> **Given data**:
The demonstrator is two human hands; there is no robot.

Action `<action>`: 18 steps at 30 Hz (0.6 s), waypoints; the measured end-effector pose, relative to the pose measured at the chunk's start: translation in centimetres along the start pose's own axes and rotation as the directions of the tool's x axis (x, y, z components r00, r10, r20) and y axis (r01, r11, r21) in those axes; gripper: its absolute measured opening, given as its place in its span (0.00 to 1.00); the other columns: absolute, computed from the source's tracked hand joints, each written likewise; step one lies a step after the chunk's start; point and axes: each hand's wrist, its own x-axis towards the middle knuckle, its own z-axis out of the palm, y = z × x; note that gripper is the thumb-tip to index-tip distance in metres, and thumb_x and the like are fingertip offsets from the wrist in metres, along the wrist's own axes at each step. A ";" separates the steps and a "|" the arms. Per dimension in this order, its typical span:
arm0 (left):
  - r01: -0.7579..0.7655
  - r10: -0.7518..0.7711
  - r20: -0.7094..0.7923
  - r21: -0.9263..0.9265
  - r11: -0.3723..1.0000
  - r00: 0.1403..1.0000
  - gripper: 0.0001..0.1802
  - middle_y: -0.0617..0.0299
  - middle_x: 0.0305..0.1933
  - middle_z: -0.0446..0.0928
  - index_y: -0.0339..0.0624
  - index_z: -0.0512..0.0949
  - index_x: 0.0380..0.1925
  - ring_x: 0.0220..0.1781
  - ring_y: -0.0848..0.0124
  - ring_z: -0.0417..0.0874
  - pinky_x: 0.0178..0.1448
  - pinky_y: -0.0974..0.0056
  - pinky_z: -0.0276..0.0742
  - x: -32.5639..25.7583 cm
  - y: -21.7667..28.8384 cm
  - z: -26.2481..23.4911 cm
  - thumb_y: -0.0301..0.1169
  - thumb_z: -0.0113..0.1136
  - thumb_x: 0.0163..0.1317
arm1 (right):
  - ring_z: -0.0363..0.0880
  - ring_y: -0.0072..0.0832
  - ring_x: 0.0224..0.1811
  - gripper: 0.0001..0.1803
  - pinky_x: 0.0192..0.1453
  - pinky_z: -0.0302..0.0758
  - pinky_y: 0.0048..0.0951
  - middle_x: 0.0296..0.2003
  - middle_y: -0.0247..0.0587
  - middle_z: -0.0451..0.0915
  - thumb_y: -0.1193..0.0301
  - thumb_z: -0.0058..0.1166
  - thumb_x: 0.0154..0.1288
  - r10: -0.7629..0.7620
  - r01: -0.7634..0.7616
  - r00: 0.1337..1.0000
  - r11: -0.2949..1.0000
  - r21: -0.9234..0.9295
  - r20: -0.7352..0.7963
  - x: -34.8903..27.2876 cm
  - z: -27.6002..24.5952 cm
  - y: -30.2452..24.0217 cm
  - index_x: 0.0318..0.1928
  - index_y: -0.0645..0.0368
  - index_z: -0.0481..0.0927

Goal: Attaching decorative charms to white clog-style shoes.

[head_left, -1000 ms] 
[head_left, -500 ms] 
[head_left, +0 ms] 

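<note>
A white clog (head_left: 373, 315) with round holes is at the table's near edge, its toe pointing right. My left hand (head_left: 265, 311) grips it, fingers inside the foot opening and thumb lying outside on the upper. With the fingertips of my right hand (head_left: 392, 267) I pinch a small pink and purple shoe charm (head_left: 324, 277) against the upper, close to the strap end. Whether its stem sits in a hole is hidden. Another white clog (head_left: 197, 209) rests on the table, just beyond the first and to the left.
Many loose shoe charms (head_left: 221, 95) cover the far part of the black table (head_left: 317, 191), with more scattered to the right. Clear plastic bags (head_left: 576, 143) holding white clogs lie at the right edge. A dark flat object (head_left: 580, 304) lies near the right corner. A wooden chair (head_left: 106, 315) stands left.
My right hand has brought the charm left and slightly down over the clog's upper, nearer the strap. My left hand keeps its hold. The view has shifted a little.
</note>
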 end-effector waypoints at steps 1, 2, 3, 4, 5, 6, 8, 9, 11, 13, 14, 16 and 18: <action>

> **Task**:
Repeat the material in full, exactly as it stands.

> **Output for this task**:
The demonstrator is two human hands; there is no robot.

Action `<action>`: 18 steps at 30 Hz (0.6 s), waypoints; the measured end-effector pose, relative to the pose measured at the chunk's start: translation in centimetres along the start pose's own axes and rotation as the directions of the tool's x axis (x, y, z components r00, r10, r20) and y axis (r01, r11, r21) in those axes; gripper: its absolute measured opening, given as its place in its span (0.00 to 1.00); the other columns: absolute, computed from the source's tracked hand joints, each written likewise; step one lies a step after the chunk's start; point and axes: each hand's wrist, its own x-axis towards the middle knuckle, its own z-axis out of the palm, y = z × x; note that gripper is the thumb-tip to index-tip distance in metres, and thumb_x and the like are fingertip offsets from the wrist in metres, along the wrist's own axes at each step. A ";" separates the steps and a "|" the arms. Per dimension in this order, its typical span:
arm0 (left):
  - r01: -0.7579..0.7655
  - r10: -0.7518..0.7711
  - r20: -0.7094..0.7923
  - r21: -0.9263..0.9265
  - r11: -0.3723..1.0000
  - r00: 0.1403..1.0000
  - gripper: 0.0001..0.1802
  - middle_y: -0.0617..0.0299
  - middle_x: 0.0305..0.1933
  - middle_z: -0.0446..0.0928
  - index_y: -0.0339..0.0624
  - index_z: -0.0512..0.0949
  - index_x: 0.0380..0.1925
  - ring_x: 0.0220..0.1781
  - ring_y: -0.0848..0.0124
  - ring_z: -0.0417..0.0874
  - pinky_x: 0.0178..0.1448
  - pinky_y: -0.0974..0.0056
  - pinky_z: -0.0276..0.0742
  - x: -32.5639..25.7583 cm
  - y: -21.7667..28.8384 cm
  - z: -26.2481..23.4911 cm
  - thumb_y: -0.0301..0.1169
  - thumb_z: -0.0113..0.1136
  - thumb_x: 0.0163..0.1317
arm1 (right):
  - ring_z: -0.0363..0.0880
  - ring_y: -0.0072..0.0832
  - ring_x: 0.0224..0.1811
  - gripper: 0.0001..0.1803
  - pinky_x: 0.0192..0.1453
  - pinky_z: -0.0302..0.0758
  - pinky_y: 0.0048..0.0951
  - middle_x: 0.0296..0.2003
  - middle_y: -0.0247..0.0587
  - middle_z: -0.0451..0.0915
  - thumb_y: -0.1193..0.0301
  - thumb_z: -0.0058..0.1166
  - thumb_x: 0.0154..0.1288
  - r10: -0.7629..0.7620
  - r01: -0.7634..0.7616
  - r00: 0.1337..1.0000
  - r11: -0.2949..1.0000
  - r21: -0.9234..0.9295
  - r20: -0.7352..0.7963
  - x: -34.8903..27.2876 cm
  - z: -27.6002..24.5952 cm
  - y: -30.2452..24.0217 cm
  - index_x: 0.0318..0.1928
  - index_y: -0.0645..0.0368
  - index_z: -0.0481..0.0927

Goal: Attaching decorative charms to white clog-style shoes.

[head_left, -1000 ms] 
[head_left, -500 ms] 
[head_left, +0 ms] 

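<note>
A white clog (head_left: 373, 315) with round holes is at the table's near edge, its toe pointing right. My left hand (head_left: 265, 311) grips it, fingers inside the foot opening and thumb lying outside on the upper. With the fingertips of my right hand (head_left: 392, 267) I pinch a small pink and purple shoe charm (head_left: 324, 277) against the upper, close to the strap end. Whether its stem sits in a hole is hidden. Another white clog (head_left: 197, 209) rests on the table, just beyond the first and to the left.
Many loose shoe charms (head_left: 221, 95) cover the far part of the black table (head_left: 317, 191), with more scattered to the right. Clear plastic bags (head_left: 576, 143) holding white clogs lie at the right edge. A dark flat object (head_left: 580, 304) lies near the right corner. A wooden chair (head_left: 106, 315) stands left.
My right hand has brought the charm left and slightly down over the clog's upper, nearer the strap. My left hand keeps its hold. The view has shifted a little.
</note>
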 end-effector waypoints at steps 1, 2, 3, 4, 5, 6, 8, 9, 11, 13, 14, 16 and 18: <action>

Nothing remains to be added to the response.